Hem LIGO hem de LISA, en azından önümüzdeki on yıl içinde, solucan deliklerinin varsayımsal olarak üreteceği özel yerçekimi yankılarını tespit edemeyecekler ve teknoloji o zaman bile bunu yapacak kadar hassas olmayabilir. Yine de, eğer tarih ilerleyen bir şeyse, tünelin ucundaki ışık görünebilir.

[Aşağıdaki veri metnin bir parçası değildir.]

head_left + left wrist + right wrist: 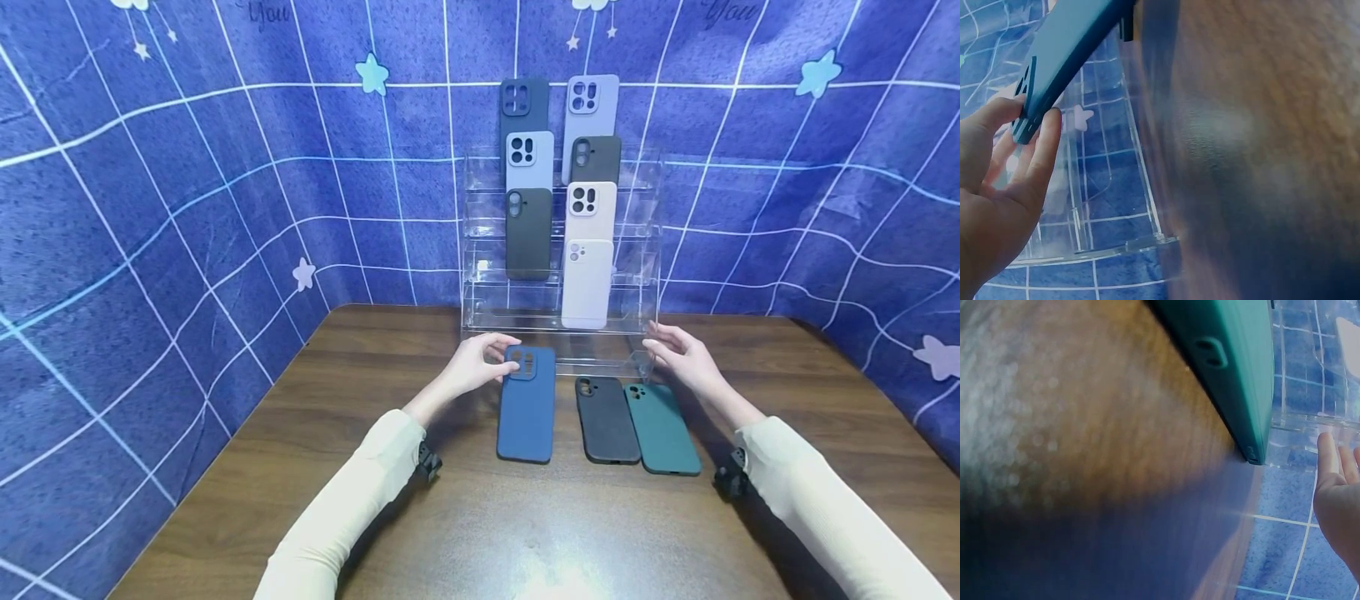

Einstein’ın görelilik teorisi, kendi zamanında (neredeyse kelimenin tam anlamıyla) dünyayı yerinden oynattı ve geçen yüzyıl boyunca yeniden ve yeniden onaylandı. Böylesi bir teori yüzde 100 doğru olmasa bile, zaman içinde göreliliğin daha aşırı ve fantastik yönlerinin yalnızca bir teori olmaktan ziyade bilimsel bir gerçek olduğu ispatlandı.

Solucan deliklerinin var olup olmadığı tartışma konusu olduğunda, teknolojinin, evrenimizin bir başka heyecan verici ve gizemli yönünü doğrulayabileceğimiz noktaya ulaşması, belki de -aslında çoğumuzun yaşam süresi içerisinde- yalnızca bir zaman meselesidir.


Yazının orijinali The Debrief sitesinden alınmıştır. (Çeviren: Tarkan Tufan)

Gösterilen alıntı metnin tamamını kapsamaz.